Influenza deaths (always estimated) in the US from 1st Feb - 1st May are just below 6,000, which appears to be very low this year in favor of 'covid-19' which is at 37,308 for the same period, according to CDC (first image). Last year, influenza deaths were over 34,000 (second image) the previous year (third image) over 61,000.
So in order to compare this year's US "Covid/flu" deaths to past years, you'd have to find the same death-certificate data for previous flu seasons, not the end-of-year estimates. Couldn't find those monthly figures for the years in question (UPDATE: found it here - I'll look into it and share the data when I get a chance),
I'm not sure if the data I linked to above can be used for an accurate comparison. Something is funky. For example, here are the mortality numbers for February-April 2018, just on the tail end of the bad flu season:
-all flu deaths (J09-J11): 5324
-all flu and influenza deaths (J09-J18): 19320
The numbers for February-April 2020 (roughly, because the CDC site shows weekly figures, and they don't perfectly line up to the start and end of each month):
-all flu deaths: 5539
-all flu and pneumonia deaths: 67668
So while the flu death numbers are similar for each year, the numbers of pneumonia deaths for 2020 seem way too big (or the 2018 numbers are too small). For example, the total number of flu and pneumonia deaths for 2018 is listed as 59,120, and the total for just over 3 months of 2020 is 80,802, and that's not even counting the deaths listed as Covid-19.
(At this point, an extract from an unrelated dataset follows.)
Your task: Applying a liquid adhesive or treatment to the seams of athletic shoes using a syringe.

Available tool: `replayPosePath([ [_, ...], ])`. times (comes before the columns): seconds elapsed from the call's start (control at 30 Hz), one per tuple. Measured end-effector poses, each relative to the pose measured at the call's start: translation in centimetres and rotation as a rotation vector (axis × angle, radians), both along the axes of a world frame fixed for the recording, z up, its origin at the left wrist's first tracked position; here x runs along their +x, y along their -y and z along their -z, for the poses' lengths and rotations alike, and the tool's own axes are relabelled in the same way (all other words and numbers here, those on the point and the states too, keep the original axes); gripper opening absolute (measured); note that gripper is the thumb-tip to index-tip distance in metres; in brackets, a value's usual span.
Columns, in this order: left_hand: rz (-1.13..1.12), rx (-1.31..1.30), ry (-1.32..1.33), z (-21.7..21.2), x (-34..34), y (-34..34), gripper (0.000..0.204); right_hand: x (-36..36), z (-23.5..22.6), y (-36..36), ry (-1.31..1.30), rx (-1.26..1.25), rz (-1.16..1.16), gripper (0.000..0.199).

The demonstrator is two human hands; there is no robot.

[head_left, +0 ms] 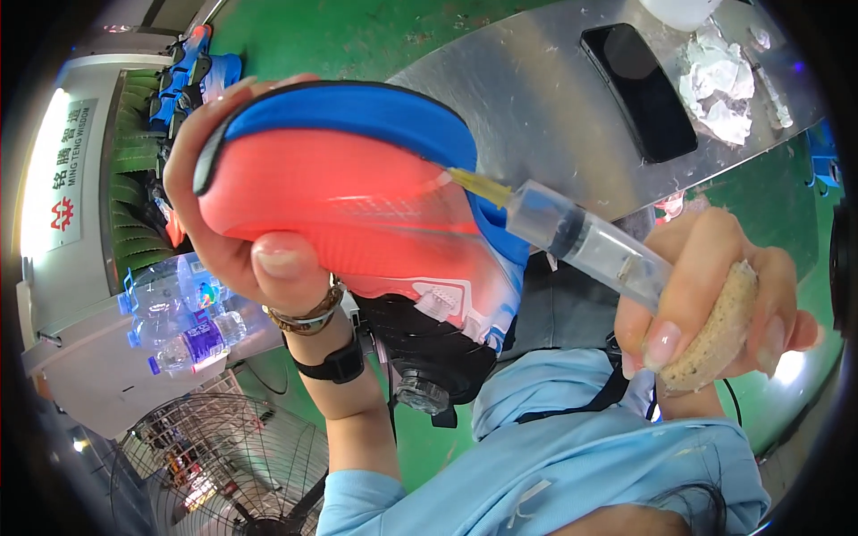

As far as I can tell, the data for 2018 should be complete, and the grand total of deaths from all causes for 2018 from the same data set is 2.8 million, which is average for the U.S. So either the data on the CDC page is all wrong for some reason, or something like 4x the normal number of people were dying of pneumonia in the States in February - before any significant Covid deaths were recorded - which doesn't seem right to me. Am I missing something?